Groundwater Level Short-Term Forecasting Under Tailings Recharge Using Wavelet-Bootstrap-Neural Network Models

Friday, 19 December 2014
Bahaa Eldin Khalil1, Jan F Adamowski1, Stefan Broda2 and Bogdan Ozga-Zielinski3, (1)McGill University, Montreal, QC, Canada, (2)Ecole Polytechnique de Montreal, Montreal, QC, Canada, (3)Warsaw University of Technology, Warsaw, Poland
In this study, five data-driven models were evaluated for groundwater level short-term forecasting under tailings recharge from an abandoned mine in Quebec, Canada. Multiple linear regression (MLR) models were used as a linear model, while artificial neural network (ANN) models were used as a non-linear model. In addition, two hybrid models that utilize wavelet transforms for data preprocessing with MLR or ANN models (W-MLR, W-ANN) were considered for the evaluation of the usefulness of wavelet analysis with linear and nonlinear models. The fifth model was a wavelet bootstrap ANN (W-B-ANN) model. Three predictors were considered as inputs: the tailing recharge, total precipitation, and mean air temperature.
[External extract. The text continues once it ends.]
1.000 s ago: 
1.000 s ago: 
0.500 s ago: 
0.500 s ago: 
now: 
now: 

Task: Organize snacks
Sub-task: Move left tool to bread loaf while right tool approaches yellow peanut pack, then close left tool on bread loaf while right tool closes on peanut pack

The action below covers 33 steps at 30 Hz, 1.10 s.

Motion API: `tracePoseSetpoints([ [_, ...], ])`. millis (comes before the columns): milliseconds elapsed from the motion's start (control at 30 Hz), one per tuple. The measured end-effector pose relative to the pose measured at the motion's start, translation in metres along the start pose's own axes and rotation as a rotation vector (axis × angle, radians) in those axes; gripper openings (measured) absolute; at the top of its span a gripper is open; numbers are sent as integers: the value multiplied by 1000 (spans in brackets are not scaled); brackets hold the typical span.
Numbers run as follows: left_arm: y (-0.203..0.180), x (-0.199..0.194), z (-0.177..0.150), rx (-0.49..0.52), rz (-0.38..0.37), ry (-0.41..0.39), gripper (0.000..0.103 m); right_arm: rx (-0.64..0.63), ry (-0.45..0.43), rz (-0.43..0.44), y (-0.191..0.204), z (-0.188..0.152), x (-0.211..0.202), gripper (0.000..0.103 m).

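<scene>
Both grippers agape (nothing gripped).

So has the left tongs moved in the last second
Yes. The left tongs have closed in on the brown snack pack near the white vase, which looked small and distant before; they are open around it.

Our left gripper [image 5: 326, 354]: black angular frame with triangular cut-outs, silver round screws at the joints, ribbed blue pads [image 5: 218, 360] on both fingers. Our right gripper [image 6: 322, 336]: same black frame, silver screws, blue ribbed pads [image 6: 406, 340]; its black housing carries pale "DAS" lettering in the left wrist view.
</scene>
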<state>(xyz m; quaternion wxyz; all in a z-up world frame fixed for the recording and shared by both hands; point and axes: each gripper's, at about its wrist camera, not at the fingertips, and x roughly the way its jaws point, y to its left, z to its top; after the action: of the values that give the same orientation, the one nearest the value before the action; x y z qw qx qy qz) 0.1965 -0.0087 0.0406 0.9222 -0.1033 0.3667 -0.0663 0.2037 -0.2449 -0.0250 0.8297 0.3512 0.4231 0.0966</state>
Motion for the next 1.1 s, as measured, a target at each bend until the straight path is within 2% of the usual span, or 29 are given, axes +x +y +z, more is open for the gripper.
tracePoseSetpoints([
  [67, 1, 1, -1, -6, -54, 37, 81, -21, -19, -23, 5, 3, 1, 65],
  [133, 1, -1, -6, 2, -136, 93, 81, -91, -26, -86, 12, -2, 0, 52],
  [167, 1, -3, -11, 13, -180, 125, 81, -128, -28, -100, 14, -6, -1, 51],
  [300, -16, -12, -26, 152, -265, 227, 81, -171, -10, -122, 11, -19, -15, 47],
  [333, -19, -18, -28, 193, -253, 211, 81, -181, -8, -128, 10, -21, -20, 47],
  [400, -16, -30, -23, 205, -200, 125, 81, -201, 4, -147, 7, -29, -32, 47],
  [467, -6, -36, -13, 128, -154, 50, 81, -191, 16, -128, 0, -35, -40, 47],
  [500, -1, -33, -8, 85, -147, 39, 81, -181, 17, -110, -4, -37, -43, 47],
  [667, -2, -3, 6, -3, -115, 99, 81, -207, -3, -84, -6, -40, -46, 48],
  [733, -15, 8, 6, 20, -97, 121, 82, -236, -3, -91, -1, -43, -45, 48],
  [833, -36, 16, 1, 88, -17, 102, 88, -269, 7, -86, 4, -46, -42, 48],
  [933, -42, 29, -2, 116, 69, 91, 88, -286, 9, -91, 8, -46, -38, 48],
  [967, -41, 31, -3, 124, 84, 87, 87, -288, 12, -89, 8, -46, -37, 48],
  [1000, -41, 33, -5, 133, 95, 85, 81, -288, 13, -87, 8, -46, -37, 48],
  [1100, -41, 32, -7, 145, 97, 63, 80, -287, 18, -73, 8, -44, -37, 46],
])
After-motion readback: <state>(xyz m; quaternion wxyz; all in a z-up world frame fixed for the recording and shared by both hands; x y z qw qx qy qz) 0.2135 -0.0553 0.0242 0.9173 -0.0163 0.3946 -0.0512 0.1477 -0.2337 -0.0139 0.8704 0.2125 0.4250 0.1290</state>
Results showed that models using wavelets for data preprocessing (W-MLR and W-ANN) performed better than their corresponding basic models (MLR and ANN), which highlights the ability of wavelet transforms to decompose non-stationary data into discrete wavelet components, highlighting cyclic patterns and trends in the time series at varying temporal scales, rendering the data usable in forecasting. In general, with or without wavelets, ANN models performed better than MLR models; this indicates the nonlinear relationship between the three predictors and the groundwater level. Overall, the W-B-ANN model outperformed all models for each of the three lead-times, which highlights the usefulness of bootstrap modeling, and ensuring model robustness along with improved reliability by reducing variance.